This tool visualizes preprocessed data efficiently and in an organized fashion, allowing for easy debugging and error-catching of the output data. It can handle both text-only and multimodal datasets, visualizing images if available to verify dataset integrity.

TokenFlow supports datasets processed in the following modes - pretraining, finetuning, pretraining with mlm and dpo.

Using TokenFlow

Run the following command, specifying your file directory:

python3 launch_tokenflow.py --output_dir <directory/of/file(s)>
  • output_dir: Contains the file(s) that are to be viewed in the GUI. [Required]* data_params: Location of the data_params.json file for the preprocessed dataset. [Optional]* port: In case the user wants to specify a different port for the flask server. [Optional, default=5000]

It is assumed that data_params.json is present in the same directory as output_dir. If not, we expect it to be passed using --data_params </location/of/data_params.json>.

All the .h5 files pulled from the output_dir are displayed in the dropdown, which are loaded when clicked. For each loaded file, all the available sequences are present in the second dropdown, which are also loaded when clicked.

Visualized Information

Given the dataset, TokenFlow displays the associated metadata, present in data_params.json, in the left column of the page. It also displays the distribution of sequence lengths that are present in the dataset, across the .h5 files.

On the right column, there are 4 sections. input_strings and label_strings are converted tokens from input_ids and labels respectively. The tokens in the string sections are highlighted in green when loss weight is greater than zero for that specific token.

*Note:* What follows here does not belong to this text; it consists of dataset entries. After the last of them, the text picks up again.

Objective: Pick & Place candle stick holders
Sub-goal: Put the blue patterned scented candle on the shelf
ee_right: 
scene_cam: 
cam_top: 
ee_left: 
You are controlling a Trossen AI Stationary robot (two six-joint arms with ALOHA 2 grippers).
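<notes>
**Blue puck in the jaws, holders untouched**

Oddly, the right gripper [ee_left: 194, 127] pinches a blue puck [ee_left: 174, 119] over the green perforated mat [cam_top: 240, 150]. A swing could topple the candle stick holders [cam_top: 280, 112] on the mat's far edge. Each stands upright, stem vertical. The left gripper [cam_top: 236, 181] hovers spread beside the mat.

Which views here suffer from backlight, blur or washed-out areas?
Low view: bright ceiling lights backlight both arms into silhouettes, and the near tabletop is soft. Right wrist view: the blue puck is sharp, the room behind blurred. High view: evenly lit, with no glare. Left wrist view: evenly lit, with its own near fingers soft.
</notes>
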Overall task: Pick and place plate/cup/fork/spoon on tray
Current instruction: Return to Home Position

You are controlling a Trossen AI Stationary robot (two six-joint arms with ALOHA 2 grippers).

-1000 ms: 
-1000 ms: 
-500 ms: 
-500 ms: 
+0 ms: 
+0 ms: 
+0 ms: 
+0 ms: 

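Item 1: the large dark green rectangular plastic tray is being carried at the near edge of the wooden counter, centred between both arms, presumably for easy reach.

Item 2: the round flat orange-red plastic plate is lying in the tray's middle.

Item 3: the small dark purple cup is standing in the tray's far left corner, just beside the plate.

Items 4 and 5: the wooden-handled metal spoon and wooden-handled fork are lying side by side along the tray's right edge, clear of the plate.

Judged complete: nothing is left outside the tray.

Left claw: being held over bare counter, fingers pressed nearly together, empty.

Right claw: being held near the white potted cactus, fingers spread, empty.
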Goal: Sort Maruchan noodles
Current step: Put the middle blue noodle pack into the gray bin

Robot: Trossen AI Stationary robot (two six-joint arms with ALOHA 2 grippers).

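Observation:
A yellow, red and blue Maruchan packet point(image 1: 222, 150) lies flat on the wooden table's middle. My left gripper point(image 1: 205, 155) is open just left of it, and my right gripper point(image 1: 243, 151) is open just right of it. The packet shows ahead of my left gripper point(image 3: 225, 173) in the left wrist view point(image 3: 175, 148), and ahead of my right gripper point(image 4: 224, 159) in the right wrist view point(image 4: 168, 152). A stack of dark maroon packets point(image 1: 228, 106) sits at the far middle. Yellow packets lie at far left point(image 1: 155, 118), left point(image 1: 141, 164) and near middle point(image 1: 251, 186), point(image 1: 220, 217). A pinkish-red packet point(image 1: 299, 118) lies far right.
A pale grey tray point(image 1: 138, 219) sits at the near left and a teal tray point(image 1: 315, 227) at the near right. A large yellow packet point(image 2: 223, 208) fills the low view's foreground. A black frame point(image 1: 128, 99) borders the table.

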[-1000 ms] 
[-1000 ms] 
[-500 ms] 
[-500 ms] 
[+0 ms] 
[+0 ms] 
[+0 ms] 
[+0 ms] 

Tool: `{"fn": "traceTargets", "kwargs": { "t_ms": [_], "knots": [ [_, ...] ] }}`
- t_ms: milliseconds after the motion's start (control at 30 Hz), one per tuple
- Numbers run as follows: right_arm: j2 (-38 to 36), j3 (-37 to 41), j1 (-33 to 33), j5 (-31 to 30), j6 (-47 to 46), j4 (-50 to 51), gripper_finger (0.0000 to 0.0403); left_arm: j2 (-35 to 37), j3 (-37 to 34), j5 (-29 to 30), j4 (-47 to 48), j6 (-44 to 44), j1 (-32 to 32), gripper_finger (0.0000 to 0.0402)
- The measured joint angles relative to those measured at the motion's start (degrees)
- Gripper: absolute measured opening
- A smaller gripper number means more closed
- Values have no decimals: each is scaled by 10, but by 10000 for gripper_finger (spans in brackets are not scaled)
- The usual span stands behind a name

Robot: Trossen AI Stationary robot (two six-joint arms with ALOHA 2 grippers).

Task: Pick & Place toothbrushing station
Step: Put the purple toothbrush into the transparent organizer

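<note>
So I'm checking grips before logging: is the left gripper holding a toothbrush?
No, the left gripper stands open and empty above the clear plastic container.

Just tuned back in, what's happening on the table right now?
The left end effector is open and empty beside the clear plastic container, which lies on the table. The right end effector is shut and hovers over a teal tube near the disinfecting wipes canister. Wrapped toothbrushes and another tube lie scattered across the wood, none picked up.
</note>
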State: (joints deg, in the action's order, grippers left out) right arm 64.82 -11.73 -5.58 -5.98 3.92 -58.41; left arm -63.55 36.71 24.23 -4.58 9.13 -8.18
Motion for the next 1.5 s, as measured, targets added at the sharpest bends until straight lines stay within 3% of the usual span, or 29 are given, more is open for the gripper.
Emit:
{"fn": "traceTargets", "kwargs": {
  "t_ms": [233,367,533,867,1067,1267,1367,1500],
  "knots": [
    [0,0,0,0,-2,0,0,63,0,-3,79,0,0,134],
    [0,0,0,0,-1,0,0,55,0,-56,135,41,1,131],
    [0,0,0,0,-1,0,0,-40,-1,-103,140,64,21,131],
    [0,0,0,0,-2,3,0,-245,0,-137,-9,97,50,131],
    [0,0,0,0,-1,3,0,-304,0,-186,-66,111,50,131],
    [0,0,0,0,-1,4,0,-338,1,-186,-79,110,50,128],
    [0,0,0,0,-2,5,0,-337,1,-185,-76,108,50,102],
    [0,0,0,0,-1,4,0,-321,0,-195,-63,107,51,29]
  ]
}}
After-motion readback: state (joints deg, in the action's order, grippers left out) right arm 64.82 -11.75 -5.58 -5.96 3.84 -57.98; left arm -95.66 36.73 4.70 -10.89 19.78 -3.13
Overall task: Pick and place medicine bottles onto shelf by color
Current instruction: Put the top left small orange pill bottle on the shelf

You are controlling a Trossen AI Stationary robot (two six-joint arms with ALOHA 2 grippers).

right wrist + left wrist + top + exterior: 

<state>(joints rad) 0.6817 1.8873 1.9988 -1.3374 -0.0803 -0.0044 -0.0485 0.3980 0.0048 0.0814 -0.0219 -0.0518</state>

Similarly, the tokens are highlighted in red when their Attention mask is set to zero.

Hovering over any token in all 4 sections highlights their corresponding token in all the other sections. This helps in checking if the mapping of an id to token, or an input to its label is correct.

Additionally, the hover opens up a popup. which displays additional information like the Position IDs and the token’s idx in MSL. Also, in the case of a multimodal dataset, hovering over the image pad tokens also displays the corresponding image in the popup itself.

For datasets processed in the DPO mode, the sequence selector dropdown shows sequences from the ‘Chosen’ section and the ‘Rejected’ section separately — the format is <sequence-number><C> or <sequence-number><R>, where C stands for Chosen and R stands for Rejected.